31 yaşındaki Battaglia, sırrı kendini kabul etmektir. Anaokulunda çocuklarla çalışıyor ve Japon Oyunlarında İtalya’yı (ilk kez) temsil edecek.
Anahtar kelime kendinizi kabul etmektir. Her şey oradan başlar, gerisi bir sonuçtur. Tıpkı kabuğunuzdan çıkmanıza ve potansiyelinizi ifade etmenize izin veren birbirinizi sevmek gibi. “Herkese söylemek isterim ki, basit olmasa bile, kendimizi her zaman kabul etmeliyiz çünkü normallik ve nesnel mükemmellik yoktur, ancak bunu ancak kendimizle rahat ederek elde edebiliriz.” Raffaela Battaglia, tercih ettiği rota boyunca ona rehberlik etmek için hayatının dümenini her zaman elinde tutmuştur. Şimdi Tokyo’ya doğru ilerliyor. “Sezon için hedefim kesinlikle Paralimpik Oyunları için mümkün olan en iyi şekilde yüklü ve hazırlıklı gelmek”. Bu her zamanki gibi gerçekleşemeyecek: “Spor hayatımın en önemli deneyimi olacaklar. Açıkçası, halk yoksa, yalnızca sizi destekleyen insanların iletebileceği tüm bu sıcaklık ve enerji kaybolacak, ancak ülkenizi Olimpiyat sahnesinde temsil etmek her zaman beni gururlandıran ve aynı zamanda sorumlu kılan çok güçlü bir duygu olmaya devam ediyor. . Küresel bir pandeminin ortasında ilk Paralimpik oyunlarımıza katılmayı kesinlikle hayal edemezdik ”.
Villa San Giovanni’den
–
Melito di Porto Salvo’da doğan ve Reggio Calabria eyaletindeki Villa San Giovanni’de ikamet eden 31 yaşındaki oyuncu, 2015 yılından beri milli oturma ekibinin bir üyesi: “O andan itibaren sadece buna odaklandım” . Aslında mavi için spor her zaman önemli olmuştur: “6 yaşımdan beri spor yapıyorum.
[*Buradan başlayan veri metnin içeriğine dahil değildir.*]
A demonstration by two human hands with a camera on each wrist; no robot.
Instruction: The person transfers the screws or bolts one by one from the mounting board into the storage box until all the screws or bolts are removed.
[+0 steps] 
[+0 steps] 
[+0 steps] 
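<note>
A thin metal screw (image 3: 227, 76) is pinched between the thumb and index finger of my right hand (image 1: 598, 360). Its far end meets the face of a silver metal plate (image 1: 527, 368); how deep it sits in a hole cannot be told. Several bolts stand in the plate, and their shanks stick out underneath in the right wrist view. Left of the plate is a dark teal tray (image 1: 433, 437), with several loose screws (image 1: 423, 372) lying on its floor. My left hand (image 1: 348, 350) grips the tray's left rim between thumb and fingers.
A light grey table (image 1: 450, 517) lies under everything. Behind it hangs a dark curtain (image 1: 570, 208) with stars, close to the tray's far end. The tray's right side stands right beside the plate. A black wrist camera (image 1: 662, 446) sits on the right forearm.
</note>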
Voleybol kariyerim 9 yaşında başladığımdan beri diğer sporları oynamaya devam etmeme rağmen hiç durmadım. Asıl takımım Villese Volley, ama maalesef burada gerçek bir oturma voleybolu takımı yok. Bu yüzden şampiyonayı iki şampiyonluk kazandığım Dream Volley Pisa’da kiralık olarak oynuyorum ”. Rol vurucu Raffaela’nın sol elinde doğuştan bir agenezisi var: “Elim olmadan doğduğum için öncesi ve sonrası yoktu. Benim için en zor an okula girmekti: Çocuklar çeşitliliği fark ettiler ve sorular sordular ama buna rağmen yeterince şanslıydım ve herkes tarafından kabul edildim ”. Ve başrol oynayarak kabul etti. Basit ve pragmatik olduğu kadar – “Ben büyük bir hayalperest değilim, yeryüzünde olmayı, somut projeler yaratmayı ve tamamlamayı seviyorum” – hayatını oldukça huzurlu olarak tanımlıyor: “Ben bir anaokulunda çocuk bakıcısıyım. yakındaki bir kasaba. Çalışmadığım zamanlarda günü spor salonunda çocuklarla geçiriyorum: oyuncu olmanın yanı sıra, 15 yıldan fazla bir süredir antrenman yapıyorum “. Pandemiden önce haftada 3 kez antrenman yaptı. “Ancak bu kilitlenme döneminde haftada 2-3 kez evde, kendimi her zaman olabildiğince formda tutmaya çalışıyorum”. Öte yandan, dediği gibi “çaba asla boşa gitmez: acı çekersiniz, ancak sonuna kadar oynarsınız”.